EXERCISE PROMPT
May I have the line containing "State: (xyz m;" and every line after it through the end of the data, repeated exactly and with no other lines?

[[ AVAILABLE DATA open ]]

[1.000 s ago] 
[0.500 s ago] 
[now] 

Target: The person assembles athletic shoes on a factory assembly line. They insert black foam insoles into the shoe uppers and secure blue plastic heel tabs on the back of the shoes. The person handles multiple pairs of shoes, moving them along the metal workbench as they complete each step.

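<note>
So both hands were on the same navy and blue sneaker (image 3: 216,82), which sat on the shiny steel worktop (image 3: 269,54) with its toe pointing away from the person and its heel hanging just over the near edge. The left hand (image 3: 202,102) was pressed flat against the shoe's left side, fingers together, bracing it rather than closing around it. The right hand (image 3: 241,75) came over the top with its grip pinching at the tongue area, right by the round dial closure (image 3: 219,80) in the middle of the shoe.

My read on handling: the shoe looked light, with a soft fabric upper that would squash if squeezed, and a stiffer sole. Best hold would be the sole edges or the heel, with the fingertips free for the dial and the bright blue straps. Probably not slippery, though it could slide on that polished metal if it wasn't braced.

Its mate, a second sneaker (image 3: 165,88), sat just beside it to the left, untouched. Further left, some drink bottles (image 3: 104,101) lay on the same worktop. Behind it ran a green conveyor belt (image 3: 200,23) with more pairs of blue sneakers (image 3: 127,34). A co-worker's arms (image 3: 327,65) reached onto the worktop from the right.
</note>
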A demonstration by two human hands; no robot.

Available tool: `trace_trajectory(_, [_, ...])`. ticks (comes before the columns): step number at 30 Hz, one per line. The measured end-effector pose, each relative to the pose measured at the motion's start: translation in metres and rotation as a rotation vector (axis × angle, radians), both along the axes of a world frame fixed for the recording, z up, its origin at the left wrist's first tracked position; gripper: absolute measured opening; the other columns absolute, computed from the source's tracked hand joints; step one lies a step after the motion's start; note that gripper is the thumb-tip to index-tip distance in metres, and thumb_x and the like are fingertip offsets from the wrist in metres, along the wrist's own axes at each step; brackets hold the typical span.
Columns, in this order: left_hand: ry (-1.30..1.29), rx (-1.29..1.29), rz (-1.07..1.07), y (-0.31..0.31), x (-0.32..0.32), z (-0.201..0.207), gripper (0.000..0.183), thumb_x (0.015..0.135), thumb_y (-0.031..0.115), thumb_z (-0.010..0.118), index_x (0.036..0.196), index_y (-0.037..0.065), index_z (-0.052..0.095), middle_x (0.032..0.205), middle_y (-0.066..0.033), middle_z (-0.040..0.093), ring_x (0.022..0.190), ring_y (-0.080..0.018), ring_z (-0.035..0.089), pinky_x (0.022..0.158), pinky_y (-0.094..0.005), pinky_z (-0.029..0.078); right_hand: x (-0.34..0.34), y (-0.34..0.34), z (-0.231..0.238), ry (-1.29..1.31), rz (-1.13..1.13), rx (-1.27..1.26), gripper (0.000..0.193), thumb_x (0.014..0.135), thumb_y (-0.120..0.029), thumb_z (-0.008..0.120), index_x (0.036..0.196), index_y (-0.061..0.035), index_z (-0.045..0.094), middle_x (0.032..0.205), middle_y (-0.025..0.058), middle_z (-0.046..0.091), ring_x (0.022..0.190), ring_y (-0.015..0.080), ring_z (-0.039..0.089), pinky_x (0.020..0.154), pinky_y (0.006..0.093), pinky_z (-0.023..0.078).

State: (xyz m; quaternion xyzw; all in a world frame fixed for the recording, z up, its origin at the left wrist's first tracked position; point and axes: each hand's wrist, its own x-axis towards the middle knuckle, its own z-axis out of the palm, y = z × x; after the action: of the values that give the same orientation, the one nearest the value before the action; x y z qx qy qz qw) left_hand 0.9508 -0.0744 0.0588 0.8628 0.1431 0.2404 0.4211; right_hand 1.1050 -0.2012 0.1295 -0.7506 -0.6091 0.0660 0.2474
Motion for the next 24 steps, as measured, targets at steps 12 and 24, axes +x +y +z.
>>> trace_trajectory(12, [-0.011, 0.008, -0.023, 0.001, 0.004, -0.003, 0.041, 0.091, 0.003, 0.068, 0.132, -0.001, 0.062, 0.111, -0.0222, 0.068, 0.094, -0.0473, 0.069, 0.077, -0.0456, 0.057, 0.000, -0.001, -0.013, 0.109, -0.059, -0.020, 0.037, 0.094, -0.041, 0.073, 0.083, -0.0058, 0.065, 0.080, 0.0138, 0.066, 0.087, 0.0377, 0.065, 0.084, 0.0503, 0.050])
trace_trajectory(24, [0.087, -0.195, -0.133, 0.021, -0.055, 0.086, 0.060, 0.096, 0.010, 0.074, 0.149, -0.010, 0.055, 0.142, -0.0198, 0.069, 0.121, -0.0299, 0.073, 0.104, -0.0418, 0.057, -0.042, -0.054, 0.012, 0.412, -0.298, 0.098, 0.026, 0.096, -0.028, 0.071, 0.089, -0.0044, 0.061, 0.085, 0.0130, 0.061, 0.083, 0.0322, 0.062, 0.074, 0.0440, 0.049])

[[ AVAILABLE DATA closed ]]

RESULT FOR THIS EXERCISE
State: (xyz m; quaternion xyzw; all in a world frame fixed for the recording, z up, its origin at the left wrist's first tracked position; point and axes: each hand's wrist, its own x-axis towards the middle knuckle, its own z-axis out of the palm, y = z × x; after the action: of the values that give the same orientation, the one nearest the value before the action; x y z qx qy qz qw) left_hand 0.9508 -0.0744 0.0588 0.8628 0.1431 0.2404 0.4211; right_hand 1.1050 -0.2012 0.1295 -0.7506 -0.6091 0.0660 0.2474
Motion for the next 24 steps, as measured, targets at steps 12 and 24, axes +x +y +z.
>>> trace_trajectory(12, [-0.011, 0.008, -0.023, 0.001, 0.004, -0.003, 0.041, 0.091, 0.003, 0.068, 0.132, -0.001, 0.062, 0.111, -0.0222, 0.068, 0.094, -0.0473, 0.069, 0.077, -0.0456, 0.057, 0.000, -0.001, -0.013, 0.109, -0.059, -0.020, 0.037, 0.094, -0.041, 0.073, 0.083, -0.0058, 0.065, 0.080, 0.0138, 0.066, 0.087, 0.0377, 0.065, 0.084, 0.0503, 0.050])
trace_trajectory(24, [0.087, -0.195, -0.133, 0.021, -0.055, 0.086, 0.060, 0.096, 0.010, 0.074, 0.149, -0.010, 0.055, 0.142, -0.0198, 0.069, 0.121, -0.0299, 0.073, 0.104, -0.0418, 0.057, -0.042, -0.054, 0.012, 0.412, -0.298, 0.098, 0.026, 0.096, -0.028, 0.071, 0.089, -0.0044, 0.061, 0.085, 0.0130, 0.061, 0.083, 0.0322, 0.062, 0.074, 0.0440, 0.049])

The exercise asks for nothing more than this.